◆ **TRY IT**
Check every line below for the word "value" and show those that hold it.

◆ **AVAILABLE DATA**
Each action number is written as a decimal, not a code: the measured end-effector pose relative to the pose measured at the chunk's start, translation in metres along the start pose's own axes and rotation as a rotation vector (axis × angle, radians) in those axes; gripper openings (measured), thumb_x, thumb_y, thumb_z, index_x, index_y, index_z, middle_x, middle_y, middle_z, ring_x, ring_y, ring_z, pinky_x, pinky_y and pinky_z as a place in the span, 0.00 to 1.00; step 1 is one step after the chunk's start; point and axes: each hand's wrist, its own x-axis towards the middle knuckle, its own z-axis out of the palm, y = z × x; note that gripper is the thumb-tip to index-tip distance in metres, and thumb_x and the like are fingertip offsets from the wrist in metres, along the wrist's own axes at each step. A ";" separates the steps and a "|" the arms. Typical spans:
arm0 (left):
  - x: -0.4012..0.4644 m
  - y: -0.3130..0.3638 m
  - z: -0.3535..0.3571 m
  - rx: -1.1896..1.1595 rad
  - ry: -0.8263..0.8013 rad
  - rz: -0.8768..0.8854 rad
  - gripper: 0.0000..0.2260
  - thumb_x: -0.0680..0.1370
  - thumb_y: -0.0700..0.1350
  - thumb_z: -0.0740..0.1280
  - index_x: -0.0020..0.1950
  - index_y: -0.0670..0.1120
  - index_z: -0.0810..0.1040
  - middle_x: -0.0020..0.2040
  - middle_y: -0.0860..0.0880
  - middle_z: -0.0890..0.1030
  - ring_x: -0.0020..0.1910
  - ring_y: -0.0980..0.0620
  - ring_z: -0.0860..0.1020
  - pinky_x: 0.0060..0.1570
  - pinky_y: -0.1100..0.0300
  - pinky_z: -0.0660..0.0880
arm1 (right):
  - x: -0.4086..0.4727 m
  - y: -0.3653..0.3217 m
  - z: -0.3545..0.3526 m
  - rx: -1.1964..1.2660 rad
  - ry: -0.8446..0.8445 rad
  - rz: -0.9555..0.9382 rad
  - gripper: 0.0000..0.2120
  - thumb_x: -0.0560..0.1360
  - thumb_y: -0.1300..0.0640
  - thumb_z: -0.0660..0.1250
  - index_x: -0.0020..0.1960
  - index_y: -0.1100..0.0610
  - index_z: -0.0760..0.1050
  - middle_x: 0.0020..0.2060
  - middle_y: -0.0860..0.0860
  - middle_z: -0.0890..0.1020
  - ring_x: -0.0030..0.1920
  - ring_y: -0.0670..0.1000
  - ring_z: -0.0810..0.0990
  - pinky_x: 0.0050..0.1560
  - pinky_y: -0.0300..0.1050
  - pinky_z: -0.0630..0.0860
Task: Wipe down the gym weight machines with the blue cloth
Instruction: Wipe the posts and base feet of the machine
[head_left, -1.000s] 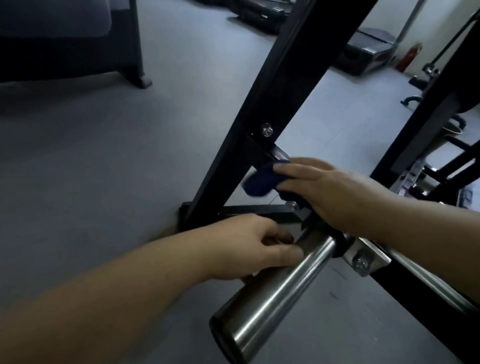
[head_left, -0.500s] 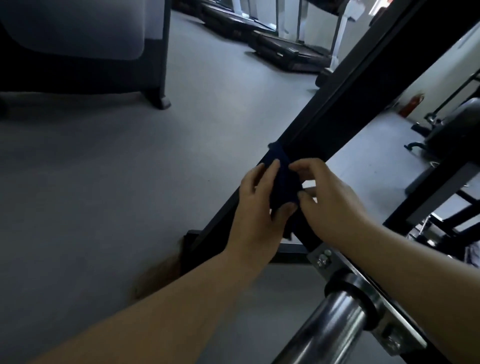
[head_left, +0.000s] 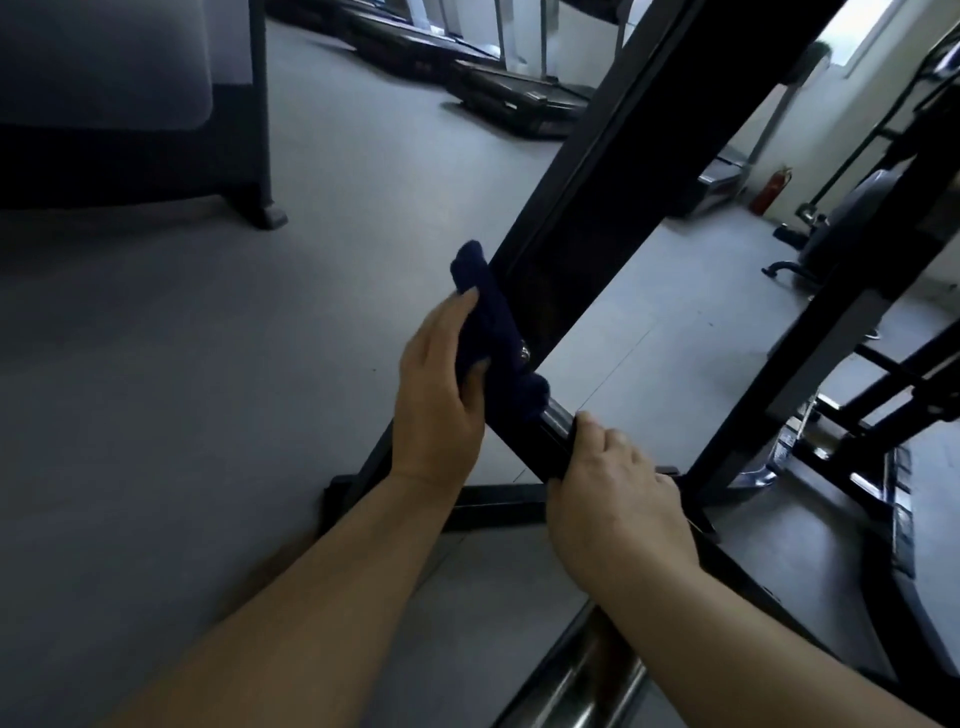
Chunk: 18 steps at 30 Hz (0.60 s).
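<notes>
- a grey gym floor (head_left: 156, 415) is filling most of the frame, lying smooth and dull under dim light.
- a row of treadmills (head_left: 498, 98) is sitting along the top centre of the frame, and a dark padded machine (head_left: 130, 104) is taking up the upper left corner.
- a red fire extinguisher (head_left: 772, 189) is standing against the pale wall at the right, with more black equipment and a grey seat (head_left: 852, 218) crowding the right edge.
- a black slanted frame beam (head_left: 597, 208) of the weight machine is running from the upper right down toward the centre, ending at a flat base bar (head_left: 498, 506) on the floor.
- a chrome bar (head_left: 576, 680) is showing at the bottom centre of the frame, partly hidden behind the right forearm.
- the blue cloth (head_left: 485, 312) is lying pressed along the left edge of the beam, just left of centre, with one end bunched above the fingertips and the other hanging near a bolt.
- the left hand (head_left: 441, 395) is holding the cloth against the beam, fingers laid long over it and the thumb tucked underneath, pinching the fabric.
- the right hand (head_left: 618, 493) is gripping the lower part of the black frame, fingers curled round its edge, just below the cloth and not touching it.
</notes>
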 end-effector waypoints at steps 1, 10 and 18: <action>-0.006 -0.005 -0.001 -0.018 -0.026 -0.019 0.18 0.79 0.34 0.64 0.67 0.48 0.70 0.60 0.53 0.77 0.61 0.63 0.74 0.59 0.68 0.72 | 0.000 -0.001 0.000 0.001 0.008 -0.002 0.29 0.80 0.53 0.60 0.75 0.53 0.48 0.63 0.52 0.69 0.61 0.54 0.70 0.61 0.50 0.67; 0.004 -0.004 0.006 0.223 0.025 0.066 0.22 0.73 0.39 0.68 0.68 0.41 0.71 0.65 0.43 0.72 0.59 0.46 0.74 0.61 0.55 0.73 | -0.003 -0.001 0.002 -0.014 0.040 0.001 0.29 0.79 0.52 0.60 0.75 0.53 0.51 0.62 0.53 0.70 0.60 0.54 0.72 0.58 0.49 0.68; -0.040 -0.060 -0.017 0.385 -0.086 -0.514 0.14 0.74 0.28 0.61 0.59 0.37 0.70 0.62 0.39 0.71 0.51 0.51 0.71 0.50 0.64 0.70 | 0.000 0.002 0.005 -0.033 0.049 -0.023 0.29 0.80 0.52 0.60 0.75 0.55 0.50 0.62 0.53 0.70 0.60 0.54 0.72 0.59 0.49 0.68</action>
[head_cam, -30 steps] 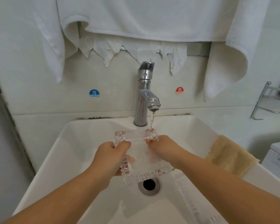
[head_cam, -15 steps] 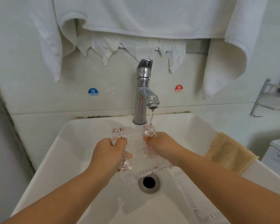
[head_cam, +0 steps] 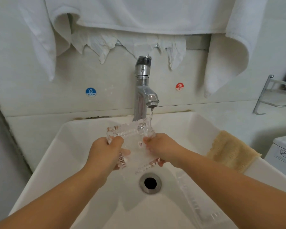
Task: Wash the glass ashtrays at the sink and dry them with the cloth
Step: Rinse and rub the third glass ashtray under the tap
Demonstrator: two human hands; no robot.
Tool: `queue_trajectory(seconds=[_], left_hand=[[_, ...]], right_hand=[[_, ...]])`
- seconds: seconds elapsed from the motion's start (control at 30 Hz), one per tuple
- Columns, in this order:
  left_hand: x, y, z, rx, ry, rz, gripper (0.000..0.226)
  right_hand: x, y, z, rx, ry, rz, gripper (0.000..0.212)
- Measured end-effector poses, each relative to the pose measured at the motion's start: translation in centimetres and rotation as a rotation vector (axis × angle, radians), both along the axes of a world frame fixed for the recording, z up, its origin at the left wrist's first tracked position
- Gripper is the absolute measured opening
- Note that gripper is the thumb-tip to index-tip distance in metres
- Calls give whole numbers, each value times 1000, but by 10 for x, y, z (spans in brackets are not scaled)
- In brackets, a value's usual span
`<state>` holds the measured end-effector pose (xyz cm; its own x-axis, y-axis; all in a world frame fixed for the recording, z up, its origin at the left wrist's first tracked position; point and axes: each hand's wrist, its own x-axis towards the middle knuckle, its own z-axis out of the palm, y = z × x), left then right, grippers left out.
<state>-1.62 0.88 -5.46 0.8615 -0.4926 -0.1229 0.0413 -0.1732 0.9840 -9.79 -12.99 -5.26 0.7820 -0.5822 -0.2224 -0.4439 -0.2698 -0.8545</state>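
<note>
Two bare forearms reach up from the bottom corners of the frame to the middle, where the left hand (head_cam: 106,152) and the right hand (head_cam: 162,148) hold one square cut-glass ashtray (head_cam: 132,142) over the white sink (head_cam: 45,166). The left hand's fingers curl round the ashtray's left edge with the thumb over its rim; the right hand's fingers curl round the right edge, fingertips showing through the glass underneath. Just below them sits the round metal drain (head_cam: 150,183), and a second glass ashtray (head_cam: 200,205) lies in the basin at lower right, half under the right forearm. Compared with a second ago, the held ashtray has been raised and tipped further, so its far corner now meets the thin stream of water (head_cam: 151,115) just under the spout. A tan cloth (head_cam: 231,151) lies over the sink's right rim. Behind stands the chrome tap (head_cam: 143,90), between a blue COLD sticker (head_cam: 90,92) on the left and a red HOT sticker (head_cam: 179,86) on the right. White towels (head_cam: 139,14) hang across the top of the frame, and a metal wall shelf (head_cam: 274,95) shows at the right edge.
</note>
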Motion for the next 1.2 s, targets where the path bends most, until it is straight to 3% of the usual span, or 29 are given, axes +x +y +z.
queue_trajectory(seconds=[0.1, 0.3, 0.4, 0.57, 0.63, 0.77, 0.87, 0.97, 1.03, 1.2], left_hand=[[2, 2, 5, 8, 209, -85, 11], [14, 12, 17, 101, 366, -337, 19], [13, 14, 20, 154, 306, -401, 17], [7, 10, 15, 107, 134, -271, 5], [8, 9, 14, 68, 93, -212, 9], [7, 9, 13, 52, -1, -149, 11], [4, 7, 10, 49, -69, -134, 12], [2, 6, 7, 43, -105, -128, 13], [1, 6, 6, 44, -106, -120, 14], [0, 7, 8, 16, -88, -100, 14]], right_hand=[[-10, -11, 6, 120, -20, 145, 6], [-17, -29, 10, 18, -44, 146, 20], [-15, -28, 9, -82, -21, 147, 23], [-9, -26, 3, -121, -180, 52, 21], [-8, -27, 1, -28, -241, 31, 8], [-7, -27, -4, 255, -248, 46, 15], [-10, -25, -3, 254, -181, 7, 7], [-7, -22, -6, 109, -113, -63, 28], [-5, -20, -7, 73, -127, -71, 30], [-4, -21, -6, 285, -240, -48, 10]])
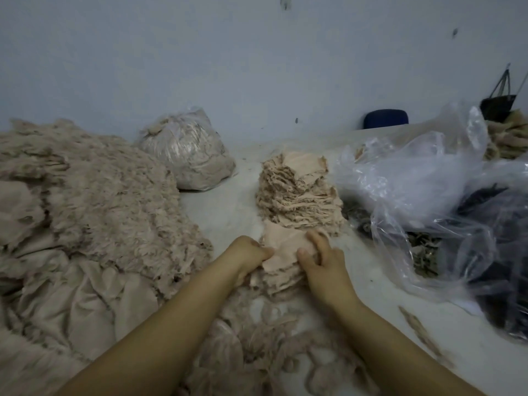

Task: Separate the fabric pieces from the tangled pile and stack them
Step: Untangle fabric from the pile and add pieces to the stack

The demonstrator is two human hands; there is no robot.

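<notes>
Your left hand (248, 254) has fingers curled, gripping the left edge of the small fabric stack (281, 264) in front of you. Your right hand (324, 262) rests on the stack's right side, thumb and fingers bent round its top piece. A taller finished stack (297, 192) sits just behind it on the table (223, 207). The tangled pile (85, 195) spreads along your left and under your forearms. Clear plastic bags (423, 178) are on the right, a filled bag (185, 151) by the wall
</notes>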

◆ **RESPONSE BOX**
- Calls give whole numbers, each value times 1000, but by 10 for x, y, z (spans in brackets are not scaled)
- In brackets, a value's usual span

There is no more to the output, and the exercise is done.